# Preface 

This jupyter notebook contain the steps of how to solve for the Computer Vision problem of Grab-AI competition at https://www.aiforsea.com/computer-vision. The goal is to create an AI that is capable of automatically recognize the model and make of a car given the image. This section explains the approach taken to solve the problem, followed by each section of the steps filled with the codes and small snipets of the file.

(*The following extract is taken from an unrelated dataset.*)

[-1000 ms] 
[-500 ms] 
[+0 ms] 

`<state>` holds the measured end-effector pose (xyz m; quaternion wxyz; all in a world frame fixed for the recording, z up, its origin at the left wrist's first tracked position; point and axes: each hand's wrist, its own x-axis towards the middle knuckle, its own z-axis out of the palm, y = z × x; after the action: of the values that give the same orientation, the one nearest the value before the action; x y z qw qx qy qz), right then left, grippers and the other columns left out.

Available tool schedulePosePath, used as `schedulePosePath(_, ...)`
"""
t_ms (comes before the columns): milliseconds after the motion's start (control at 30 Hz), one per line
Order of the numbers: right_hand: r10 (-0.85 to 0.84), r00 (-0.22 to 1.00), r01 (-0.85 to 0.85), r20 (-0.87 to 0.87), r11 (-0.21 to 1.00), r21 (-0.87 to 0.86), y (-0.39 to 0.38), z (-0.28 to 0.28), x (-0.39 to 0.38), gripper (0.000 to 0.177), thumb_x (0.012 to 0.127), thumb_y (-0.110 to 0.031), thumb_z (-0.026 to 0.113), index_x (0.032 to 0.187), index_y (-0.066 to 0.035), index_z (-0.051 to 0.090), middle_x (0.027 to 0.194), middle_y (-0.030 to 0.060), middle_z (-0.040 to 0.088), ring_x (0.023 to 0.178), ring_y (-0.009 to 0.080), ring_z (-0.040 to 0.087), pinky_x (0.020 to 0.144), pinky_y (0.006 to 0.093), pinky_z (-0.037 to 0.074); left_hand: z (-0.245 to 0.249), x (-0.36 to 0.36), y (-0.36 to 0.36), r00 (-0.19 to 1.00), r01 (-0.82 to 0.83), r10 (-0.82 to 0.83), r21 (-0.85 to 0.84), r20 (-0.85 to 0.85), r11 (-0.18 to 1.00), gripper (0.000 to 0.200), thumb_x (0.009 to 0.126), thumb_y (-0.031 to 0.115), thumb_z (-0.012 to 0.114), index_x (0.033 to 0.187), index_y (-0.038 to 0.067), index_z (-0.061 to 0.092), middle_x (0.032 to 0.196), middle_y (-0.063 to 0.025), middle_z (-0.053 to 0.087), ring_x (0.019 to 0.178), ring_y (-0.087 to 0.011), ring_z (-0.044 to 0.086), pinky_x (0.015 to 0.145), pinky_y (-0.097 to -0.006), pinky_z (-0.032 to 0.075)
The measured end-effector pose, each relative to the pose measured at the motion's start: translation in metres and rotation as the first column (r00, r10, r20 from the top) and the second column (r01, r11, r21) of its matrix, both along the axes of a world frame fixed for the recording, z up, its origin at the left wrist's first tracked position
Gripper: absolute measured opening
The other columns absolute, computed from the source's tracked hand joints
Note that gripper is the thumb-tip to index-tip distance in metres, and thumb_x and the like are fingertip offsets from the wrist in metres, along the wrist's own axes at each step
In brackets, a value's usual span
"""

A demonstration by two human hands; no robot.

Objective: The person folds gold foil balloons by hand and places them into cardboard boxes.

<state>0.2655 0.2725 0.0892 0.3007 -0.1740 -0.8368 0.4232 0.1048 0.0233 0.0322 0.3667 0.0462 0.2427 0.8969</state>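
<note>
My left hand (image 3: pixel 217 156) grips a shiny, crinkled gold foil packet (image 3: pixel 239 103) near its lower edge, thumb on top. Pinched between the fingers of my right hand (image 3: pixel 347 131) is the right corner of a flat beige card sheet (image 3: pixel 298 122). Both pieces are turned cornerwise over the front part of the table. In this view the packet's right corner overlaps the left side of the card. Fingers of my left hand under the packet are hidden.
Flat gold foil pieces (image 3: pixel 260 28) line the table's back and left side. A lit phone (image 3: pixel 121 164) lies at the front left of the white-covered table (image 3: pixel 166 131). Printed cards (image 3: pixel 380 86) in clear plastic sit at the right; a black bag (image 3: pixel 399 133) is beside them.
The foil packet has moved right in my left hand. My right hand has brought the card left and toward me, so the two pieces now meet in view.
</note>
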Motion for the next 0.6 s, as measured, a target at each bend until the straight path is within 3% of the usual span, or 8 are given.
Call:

To solve for this problem the approach used will be deep learning based model, which will be explained in detailed further below. Because of the usage of the model approach the feature engineering steps will be removed as the model will automatically learn it. The deep learning model is build using Keras framework with Tensorflow as it's backend. Several steps that are taken in order to fulfil the goal are as follow:

1. Data analysis  
First before doing anything we will do checking on the training and testing data. The distribution of the data will be analyzed to make sure than imbalance between the classes won't cause any problem with the model. Result of this step shows that for both the training and test data they have __very good distribution__ for each classes.  
Also in this section validation data will be generated. However with remark to the number of training and testing data (almost the same amount), the validation data will be generated from the testing data. After that to get sense of the training data, an image grid by the size of 28\*28 containing representation of the image are created using t-sne. 


2. Training Preparation  
Preparing the callbacks and data generator for the model.


3. Model Benchmark  
Creating base model benchmark that is not so complex and fast to train. InceptionV3 is used as the model benchmark. The model are able to get __63.625%__ accuracy with testing data.


4. Further Model  
Two more complex model will be created for final comparison, both of which are based on SeResNet50 [(paper)](https://arxiv.org/pdf/1709.01507.pdf). The first model is trained using _learning rate reducer and scheduler_, while the second model is trained with [*Stochastic Gradient Descent with Restarts*](https://arxiv.org/abs/1608.03983) ([link to code](https://gist.github.com/jeremyjordan/5a222e04bb78c242f5763ad40626c452)) and [*Snapshot Ensemble* (which require SGDR)](https://arxiv.org/abs/1704.00109) ([link to code](https://github.com/keras-team/keras-contrib/blob/master/keras_contrib/callbacks/snapshot.py)). Result of the SeResNet50 first model shows __71.316%__ accuracy with testing data, while the second model perform at __51.938%__ accuracy. It seems that the implementation of the Snapshot Ensemble is not fully correct, causing the training not to run as expected.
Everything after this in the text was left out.